(REQUIREMENT)
From the first line of the data below through the line holding "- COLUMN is", write out each line exactly as it stands.

(ENTRIES PROVIDED Opens)

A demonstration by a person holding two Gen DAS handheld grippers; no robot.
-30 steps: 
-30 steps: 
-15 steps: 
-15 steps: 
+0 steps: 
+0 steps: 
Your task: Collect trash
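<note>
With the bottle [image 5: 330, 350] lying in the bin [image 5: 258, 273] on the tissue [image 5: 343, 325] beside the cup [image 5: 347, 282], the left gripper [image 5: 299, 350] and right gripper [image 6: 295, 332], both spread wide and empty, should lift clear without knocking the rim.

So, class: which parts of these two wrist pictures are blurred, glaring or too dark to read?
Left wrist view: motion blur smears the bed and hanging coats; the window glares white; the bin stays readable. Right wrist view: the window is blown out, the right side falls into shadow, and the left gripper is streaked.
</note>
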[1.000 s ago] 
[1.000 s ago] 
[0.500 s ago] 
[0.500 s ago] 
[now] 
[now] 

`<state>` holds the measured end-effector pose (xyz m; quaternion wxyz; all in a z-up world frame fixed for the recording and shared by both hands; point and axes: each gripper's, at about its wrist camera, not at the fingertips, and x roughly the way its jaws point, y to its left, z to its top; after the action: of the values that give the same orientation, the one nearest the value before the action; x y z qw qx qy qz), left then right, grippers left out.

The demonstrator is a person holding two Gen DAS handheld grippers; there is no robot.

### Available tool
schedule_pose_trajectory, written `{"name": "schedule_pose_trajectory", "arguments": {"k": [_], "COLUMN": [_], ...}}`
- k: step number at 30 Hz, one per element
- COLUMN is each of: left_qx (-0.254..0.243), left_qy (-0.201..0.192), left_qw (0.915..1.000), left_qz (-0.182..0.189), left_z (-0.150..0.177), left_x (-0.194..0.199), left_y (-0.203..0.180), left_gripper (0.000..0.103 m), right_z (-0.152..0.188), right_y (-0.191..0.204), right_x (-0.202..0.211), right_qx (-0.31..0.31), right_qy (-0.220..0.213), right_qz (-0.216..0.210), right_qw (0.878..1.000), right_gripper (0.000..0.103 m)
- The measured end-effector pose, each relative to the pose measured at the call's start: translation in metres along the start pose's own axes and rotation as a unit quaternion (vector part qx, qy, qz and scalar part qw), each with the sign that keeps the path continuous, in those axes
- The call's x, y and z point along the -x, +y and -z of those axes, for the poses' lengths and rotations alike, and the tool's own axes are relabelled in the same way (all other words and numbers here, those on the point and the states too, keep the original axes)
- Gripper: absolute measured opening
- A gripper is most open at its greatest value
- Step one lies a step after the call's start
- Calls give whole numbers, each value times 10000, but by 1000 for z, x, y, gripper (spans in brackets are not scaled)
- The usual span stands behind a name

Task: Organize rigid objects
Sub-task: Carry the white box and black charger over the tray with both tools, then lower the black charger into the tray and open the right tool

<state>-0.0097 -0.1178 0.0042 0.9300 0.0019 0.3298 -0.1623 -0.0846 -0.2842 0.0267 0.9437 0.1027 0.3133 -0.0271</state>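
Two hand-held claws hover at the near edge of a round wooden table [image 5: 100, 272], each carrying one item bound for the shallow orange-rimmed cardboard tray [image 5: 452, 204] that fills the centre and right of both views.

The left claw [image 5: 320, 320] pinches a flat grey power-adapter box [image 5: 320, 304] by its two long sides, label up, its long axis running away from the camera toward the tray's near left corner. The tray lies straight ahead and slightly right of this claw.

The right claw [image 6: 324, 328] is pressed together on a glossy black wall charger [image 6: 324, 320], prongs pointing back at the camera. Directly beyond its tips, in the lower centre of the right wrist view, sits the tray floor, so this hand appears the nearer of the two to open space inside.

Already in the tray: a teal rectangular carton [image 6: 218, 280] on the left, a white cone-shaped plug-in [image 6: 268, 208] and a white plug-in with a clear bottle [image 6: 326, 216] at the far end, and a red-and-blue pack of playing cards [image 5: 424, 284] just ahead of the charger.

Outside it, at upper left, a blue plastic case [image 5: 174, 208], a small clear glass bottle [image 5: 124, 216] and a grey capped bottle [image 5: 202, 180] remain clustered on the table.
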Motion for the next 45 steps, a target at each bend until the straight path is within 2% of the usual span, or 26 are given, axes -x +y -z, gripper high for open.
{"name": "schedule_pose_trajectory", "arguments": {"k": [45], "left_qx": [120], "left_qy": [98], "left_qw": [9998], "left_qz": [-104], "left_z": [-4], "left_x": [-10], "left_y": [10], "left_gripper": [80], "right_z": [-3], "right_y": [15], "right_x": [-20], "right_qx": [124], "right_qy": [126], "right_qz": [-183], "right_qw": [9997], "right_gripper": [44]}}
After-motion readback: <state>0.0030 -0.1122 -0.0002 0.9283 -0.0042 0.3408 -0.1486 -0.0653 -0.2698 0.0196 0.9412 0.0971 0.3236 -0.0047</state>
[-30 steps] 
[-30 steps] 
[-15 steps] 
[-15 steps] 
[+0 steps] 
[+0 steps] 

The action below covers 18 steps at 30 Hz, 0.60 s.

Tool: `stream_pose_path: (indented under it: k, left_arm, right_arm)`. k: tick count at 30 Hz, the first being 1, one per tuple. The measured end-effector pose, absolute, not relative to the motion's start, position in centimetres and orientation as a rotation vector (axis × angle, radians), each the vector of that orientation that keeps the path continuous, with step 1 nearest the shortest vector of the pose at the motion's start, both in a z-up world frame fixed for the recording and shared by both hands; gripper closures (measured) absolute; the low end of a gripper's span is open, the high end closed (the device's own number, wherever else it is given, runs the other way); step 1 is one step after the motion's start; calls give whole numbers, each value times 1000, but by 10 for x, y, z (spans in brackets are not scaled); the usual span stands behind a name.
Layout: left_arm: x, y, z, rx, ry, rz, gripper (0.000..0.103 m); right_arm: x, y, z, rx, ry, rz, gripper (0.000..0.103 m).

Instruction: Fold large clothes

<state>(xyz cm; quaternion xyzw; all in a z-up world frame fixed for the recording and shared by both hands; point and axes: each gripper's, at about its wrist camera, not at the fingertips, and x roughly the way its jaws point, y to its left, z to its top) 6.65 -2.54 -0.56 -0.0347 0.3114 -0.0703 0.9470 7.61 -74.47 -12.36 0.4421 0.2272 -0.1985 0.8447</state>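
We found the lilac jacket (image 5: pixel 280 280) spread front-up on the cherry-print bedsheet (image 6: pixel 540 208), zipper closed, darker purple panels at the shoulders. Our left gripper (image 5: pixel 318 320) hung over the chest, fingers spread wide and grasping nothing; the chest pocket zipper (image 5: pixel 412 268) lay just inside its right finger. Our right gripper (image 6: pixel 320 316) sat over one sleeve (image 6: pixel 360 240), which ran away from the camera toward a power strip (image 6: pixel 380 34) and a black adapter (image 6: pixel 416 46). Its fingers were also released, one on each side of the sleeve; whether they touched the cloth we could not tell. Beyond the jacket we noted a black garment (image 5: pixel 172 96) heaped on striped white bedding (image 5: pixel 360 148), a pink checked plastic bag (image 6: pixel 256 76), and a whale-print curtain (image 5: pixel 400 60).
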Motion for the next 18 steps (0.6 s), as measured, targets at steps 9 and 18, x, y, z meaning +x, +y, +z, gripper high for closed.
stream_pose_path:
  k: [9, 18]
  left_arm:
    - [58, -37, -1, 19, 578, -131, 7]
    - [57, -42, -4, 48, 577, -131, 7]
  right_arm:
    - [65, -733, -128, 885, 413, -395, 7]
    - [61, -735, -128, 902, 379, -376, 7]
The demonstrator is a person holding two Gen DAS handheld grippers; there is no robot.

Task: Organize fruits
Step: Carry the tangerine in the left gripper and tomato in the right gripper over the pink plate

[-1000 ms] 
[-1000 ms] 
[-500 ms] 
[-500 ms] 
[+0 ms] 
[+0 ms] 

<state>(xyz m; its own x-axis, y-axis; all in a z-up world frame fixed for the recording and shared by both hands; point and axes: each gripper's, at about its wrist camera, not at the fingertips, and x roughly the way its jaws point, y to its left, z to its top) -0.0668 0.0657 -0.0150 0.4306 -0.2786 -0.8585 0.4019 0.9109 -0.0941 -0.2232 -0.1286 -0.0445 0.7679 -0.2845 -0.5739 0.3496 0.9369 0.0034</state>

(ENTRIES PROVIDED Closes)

(ANSWER SPACE)
A demonstration by a person holding two Gen DAS handheld grippers; no robot.
-30 steps: 
-30 steps: 
-15 steps: 
-15 steps: 
+0 steps: 
+0 steps: 
Your task: Collect trash
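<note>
With the bottle [image 5: 330, 350] lying in the bin [image 5: 258, 273] on the tissue [image 5: 343, 325] beside the cup [image 5: 347, 282], the left gripper [image 5: 299, 350] and right gripper [image 6: 295, 332], both spread wide and empty, should lift clear without knocking the rim.

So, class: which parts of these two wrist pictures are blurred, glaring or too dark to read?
Left wrist view: motion blur smears the bed and hanging coats; the window glares white; the bin stays readable. Right wrist view: the window is blown out, the right side falls into shadow, and the left gripper is streaked.
</note>
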[1.000 s ago] 
[1.000 s ago] 
[0.500 s ago] 
[0.500 s ago] 
[now] 
[now] 

`<state>` holds the measured end-effector pose (xyz m; quaternion wxyz; all in a z-up world frame fixed for the recording and shared by both hands; point and axes: each gripper's, at about its wrist camera, not at the fingertips, and x roughly the way its jaws point, y to its left, z to its top; after the action: of the values that give the same orientation, the one nearest the value before the action; x y z qw qx qy qz), left then right, grippers left out.

The demonstrator is a person holding two Gen DAS handheld grippers; there is no robot.

### Available tool
schedule_pose_trajectory, written `{"name": "schedule_pose_trajectory", "arguments": {"k": [_], "COLUMN": [_], ...}}`
- k: step number at 30 Hz, one per element
- COLUMN is each of: left_qx (-0.254..0.243), left_qy (-0.201..0.192), left_qw (0.915..1.000), left_qz (-0.182..0.189), left_z (-0.150..0.177), left_x (-0.194..0.199), left_y (-0.203..0.180), left_gripper (0.000..0.103 m), right_z (-0.152..0.188), right_y (-0.191..0.204), right_x (-0.202..0.211), right_qx (-0.31..0.31), right_qy (-0.220..0.213), right_qz (-0.216..0.210), right_qw (0.878..1.000), right_gripper (0.000..0.103 m)

Now the output is complete.